[Records from a data source]
********************
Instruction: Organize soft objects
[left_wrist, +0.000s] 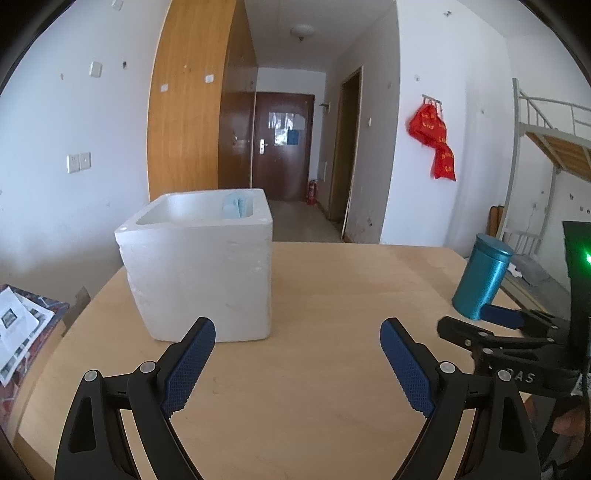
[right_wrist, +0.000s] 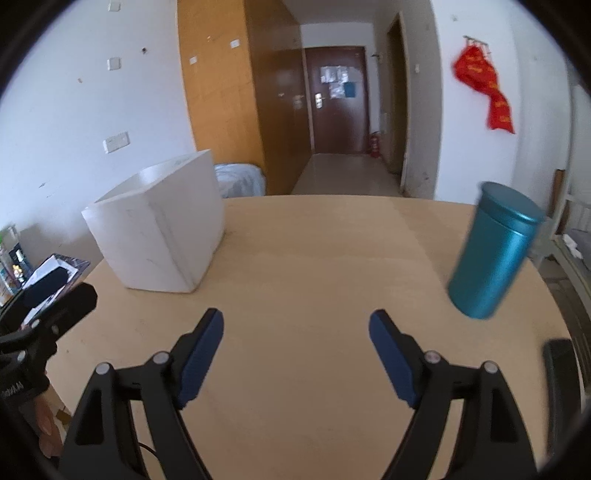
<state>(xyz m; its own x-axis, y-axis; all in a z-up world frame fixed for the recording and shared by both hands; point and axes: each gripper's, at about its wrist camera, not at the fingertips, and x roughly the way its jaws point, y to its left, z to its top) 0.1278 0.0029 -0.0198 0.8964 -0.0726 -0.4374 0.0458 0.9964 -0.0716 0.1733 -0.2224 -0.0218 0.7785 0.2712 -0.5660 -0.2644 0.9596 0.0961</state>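
with your left gripper (left_wrist: 297, 362) and right gripper (right_wrist: 296, 352) both spread wide and holding nothing, check inside the foam box (left_wrist: 199, 269) first, since no soft item lies on the table (left_wrist: 332, 369).

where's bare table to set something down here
Bare wood runs between the foam box and the teal canister, from both open grippers to the table's far edge. It is tighter at the right edge, around the canister.

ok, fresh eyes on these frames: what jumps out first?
The white foam box on the table's far left, something pale blue poking up inside it. Then the teal tin at the right edge. Both grippers, left and right, hang open and empty over bare wood.
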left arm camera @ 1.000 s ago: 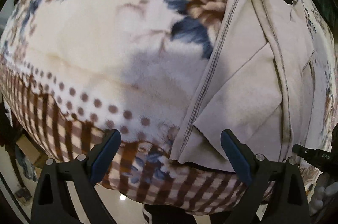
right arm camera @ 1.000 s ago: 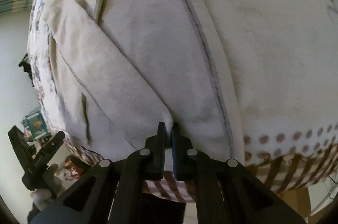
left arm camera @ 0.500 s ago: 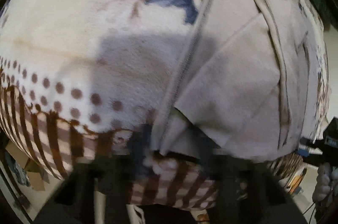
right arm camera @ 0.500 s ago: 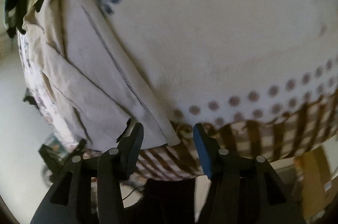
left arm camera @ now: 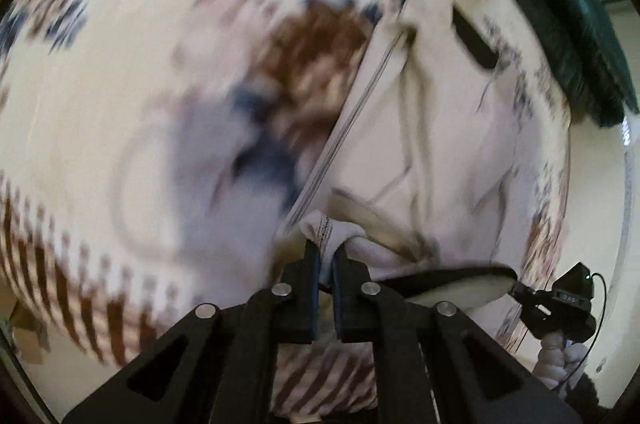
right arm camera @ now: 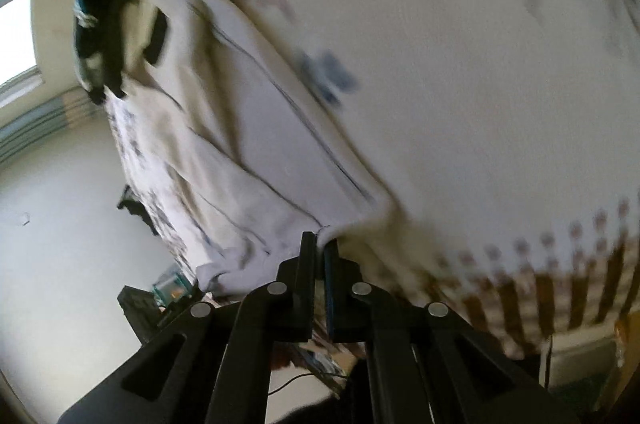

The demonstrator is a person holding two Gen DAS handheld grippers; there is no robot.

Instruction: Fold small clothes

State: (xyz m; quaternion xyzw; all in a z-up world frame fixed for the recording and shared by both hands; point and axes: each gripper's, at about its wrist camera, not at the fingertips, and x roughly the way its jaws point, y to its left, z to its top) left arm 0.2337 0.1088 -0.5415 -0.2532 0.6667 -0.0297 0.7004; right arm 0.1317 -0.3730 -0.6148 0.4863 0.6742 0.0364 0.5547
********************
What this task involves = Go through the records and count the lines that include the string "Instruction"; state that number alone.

Solution to this exercise = 2